E-Saggila is a Canadian producer with ties to Toronto’s Summer Isle label, which deals in esoteric industrial cassette releases. Old Orders Of Beauty sees her cross the Atlantic to hook up with Opal Tapes. It is a crystallisation of the sounds heard previously on solo and compilation cuts for Summer Isle, honing in on and expanding her sound with surgical precision, albeit through murky and translucent horizons. “Trading in Skins” combines industrial heft and thunderous clamour with reverbed synths that would fit perfectly alongside vintage 90s Ibiza trance at an octave higher. Muffled voices from the crypt imbue the frantic “Staggering Embrasure” with a sense of the macabre, though its lead melody is somehow both subdued and energetic – more accidental bounce than deliberate throttle. “Oil Vapour Rises” and “Sum Of Impressions” feel like the kind of music that belongs in Hollywood raves; These tracks would make more sense on film than most music seen in such scenes. True to its title, “Initial” seems like the beginning of something. It’s beautiful like shimmering mist at sunrise, darts of hope and possibility at odds with the portentous darkness at the heart of this tape.
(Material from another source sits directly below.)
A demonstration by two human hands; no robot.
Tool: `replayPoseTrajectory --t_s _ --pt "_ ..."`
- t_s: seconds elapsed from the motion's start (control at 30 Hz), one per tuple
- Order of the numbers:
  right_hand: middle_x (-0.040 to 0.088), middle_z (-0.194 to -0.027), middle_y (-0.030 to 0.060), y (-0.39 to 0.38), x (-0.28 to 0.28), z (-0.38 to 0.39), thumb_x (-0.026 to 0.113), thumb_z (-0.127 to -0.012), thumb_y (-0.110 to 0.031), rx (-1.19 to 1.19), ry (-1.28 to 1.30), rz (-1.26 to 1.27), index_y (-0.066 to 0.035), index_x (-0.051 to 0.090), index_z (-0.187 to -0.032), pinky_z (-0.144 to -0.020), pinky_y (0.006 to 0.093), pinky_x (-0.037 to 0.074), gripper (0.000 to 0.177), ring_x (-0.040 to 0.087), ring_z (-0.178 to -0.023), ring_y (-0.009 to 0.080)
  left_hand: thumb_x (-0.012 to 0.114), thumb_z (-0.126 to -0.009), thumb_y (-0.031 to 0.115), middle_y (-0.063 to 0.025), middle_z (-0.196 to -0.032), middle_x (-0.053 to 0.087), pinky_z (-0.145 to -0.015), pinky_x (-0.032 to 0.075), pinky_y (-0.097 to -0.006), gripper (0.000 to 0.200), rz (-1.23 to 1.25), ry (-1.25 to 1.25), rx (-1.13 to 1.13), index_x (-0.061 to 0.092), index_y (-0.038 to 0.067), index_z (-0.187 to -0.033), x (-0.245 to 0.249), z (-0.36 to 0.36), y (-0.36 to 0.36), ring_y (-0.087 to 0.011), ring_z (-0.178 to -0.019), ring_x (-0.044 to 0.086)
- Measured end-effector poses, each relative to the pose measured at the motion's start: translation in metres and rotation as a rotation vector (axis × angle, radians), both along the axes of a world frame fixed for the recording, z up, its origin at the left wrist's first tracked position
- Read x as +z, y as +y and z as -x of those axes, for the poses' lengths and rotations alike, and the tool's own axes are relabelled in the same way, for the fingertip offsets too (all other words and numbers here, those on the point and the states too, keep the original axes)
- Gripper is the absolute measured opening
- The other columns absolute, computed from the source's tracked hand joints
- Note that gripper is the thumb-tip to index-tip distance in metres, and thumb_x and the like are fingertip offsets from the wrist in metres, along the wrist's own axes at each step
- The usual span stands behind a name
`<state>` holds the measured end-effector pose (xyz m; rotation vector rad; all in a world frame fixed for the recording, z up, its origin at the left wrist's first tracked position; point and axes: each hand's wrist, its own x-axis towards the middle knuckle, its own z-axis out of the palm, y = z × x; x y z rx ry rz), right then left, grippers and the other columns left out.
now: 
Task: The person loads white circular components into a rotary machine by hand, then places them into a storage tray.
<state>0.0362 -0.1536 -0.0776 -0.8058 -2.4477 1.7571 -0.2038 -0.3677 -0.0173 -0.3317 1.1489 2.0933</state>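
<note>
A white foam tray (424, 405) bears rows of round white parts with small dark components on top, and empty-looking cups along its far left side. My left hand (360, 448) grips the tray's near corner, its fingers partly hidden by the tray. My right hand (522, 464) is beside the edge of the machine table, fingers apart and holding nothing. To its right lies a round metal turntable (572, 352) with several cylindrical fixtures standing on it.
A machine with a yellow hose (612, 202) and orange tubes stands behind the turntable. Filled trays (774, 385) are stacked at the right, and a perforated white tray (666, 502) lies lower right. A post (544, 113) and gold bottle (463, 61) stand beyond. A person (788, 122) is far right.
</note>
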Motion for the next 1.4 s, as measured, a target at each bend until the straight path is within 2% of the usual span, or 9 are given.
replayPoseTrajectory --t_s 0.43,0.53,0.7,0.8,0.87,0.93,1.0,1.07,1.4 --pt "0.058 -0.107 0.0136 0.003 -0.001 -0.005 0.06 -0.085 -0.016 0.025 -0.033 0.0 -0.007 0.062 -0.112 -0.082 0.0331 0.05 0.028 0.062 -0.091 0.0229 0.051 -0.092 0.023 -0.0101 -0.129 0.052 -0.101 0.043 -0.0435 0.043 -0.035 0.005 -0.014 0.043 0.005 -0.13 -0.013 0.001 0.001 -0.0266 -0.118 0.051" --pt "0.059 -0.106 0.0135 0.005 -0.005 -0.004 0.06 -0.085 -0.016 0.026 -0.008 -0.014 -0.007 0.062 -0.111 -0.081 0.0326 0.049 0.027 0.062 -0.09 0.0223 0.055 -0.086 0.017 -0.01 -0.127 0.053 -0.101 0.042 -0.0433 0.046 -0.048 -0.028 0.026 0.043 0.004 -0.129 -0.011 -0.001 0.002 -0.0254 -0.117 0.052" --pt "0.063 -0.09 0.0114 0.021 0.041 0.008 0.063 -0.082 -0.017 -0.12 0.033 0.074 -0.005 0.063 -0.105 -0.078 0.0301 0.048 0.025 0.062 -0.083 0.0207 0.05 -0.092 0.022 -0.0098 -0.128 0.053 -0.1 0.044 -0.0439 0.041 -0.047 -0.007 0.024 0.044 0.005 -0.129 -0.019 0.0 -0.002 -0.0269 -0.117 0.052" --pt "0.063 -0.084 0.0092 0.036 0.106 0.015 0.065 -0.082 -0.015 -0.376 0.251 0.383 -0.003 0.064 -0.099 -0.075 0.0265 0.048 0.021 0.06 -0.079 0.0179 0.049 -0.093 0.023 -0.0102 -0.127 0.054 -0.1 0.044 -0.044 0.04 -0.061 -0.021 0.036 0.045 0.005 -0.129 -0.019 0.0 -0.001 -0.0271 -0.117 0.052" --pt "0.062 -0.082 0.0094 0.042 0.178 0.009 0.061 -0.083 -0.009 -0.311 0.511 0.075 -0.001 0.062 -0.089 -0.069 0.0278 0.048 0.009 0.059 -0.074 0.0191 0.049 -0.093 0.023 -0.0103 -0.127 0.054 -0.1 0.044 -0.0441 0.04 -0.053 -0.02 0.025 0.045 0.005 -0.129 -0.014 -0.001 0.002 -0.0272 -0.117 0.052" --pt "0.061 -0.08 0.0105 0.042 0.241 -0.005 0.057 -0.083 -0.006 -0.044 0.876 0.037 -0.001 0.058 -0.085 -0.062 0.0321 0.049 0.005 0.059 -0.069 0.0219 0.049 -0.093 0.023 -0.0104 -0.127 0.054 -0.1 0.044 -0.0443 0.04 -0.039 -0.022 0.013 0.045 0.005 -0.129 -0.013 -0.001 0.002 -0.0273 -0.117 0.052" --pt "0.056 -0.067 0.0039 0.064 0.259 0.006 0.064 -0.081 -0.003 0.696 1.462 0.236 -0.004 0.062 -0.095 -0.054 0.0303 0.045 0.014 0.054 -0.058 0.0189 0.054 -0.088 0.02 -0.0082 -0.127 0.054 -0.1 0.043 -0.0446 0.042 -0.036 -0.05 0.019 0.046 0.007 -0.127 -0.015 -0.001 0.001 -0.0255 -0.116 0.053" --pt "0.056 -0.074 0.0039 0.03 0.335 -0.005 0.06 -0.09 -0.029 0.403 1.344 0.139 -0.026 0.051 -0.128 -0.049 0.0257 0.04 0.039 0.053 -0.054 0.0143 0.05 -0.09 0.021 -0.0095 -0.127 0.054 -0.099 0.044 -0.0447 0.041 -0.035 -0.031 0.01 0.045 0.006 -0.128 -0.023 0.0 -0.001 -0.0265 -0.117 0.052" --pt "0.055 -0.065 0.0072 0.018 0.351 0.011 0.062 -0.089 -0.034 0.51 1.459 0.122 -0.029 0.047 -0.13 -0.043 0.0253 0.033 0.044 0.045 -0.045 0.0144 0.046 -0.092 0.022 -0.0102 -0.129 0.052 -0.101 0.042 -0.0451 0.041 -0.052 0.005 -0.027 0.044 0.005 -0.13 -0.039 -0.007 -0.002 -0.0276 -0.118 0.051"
This hope is undermined by the fatalistic “Throw The Stone And Hide Your Hand”, both in name and sound. Eschewing 4/4 thud for a more broken quality, it sidesteps certainty in the careful balance of its many layers to close the record.

The master of marimbas returns, two years on from “African Scream (Marimbas)”. Released via Soundcloud, the track took hold of Lisbon’s streets in an instant with its catchy, cut-up hook, tumbling marimbas and stop-start, swaggering beat.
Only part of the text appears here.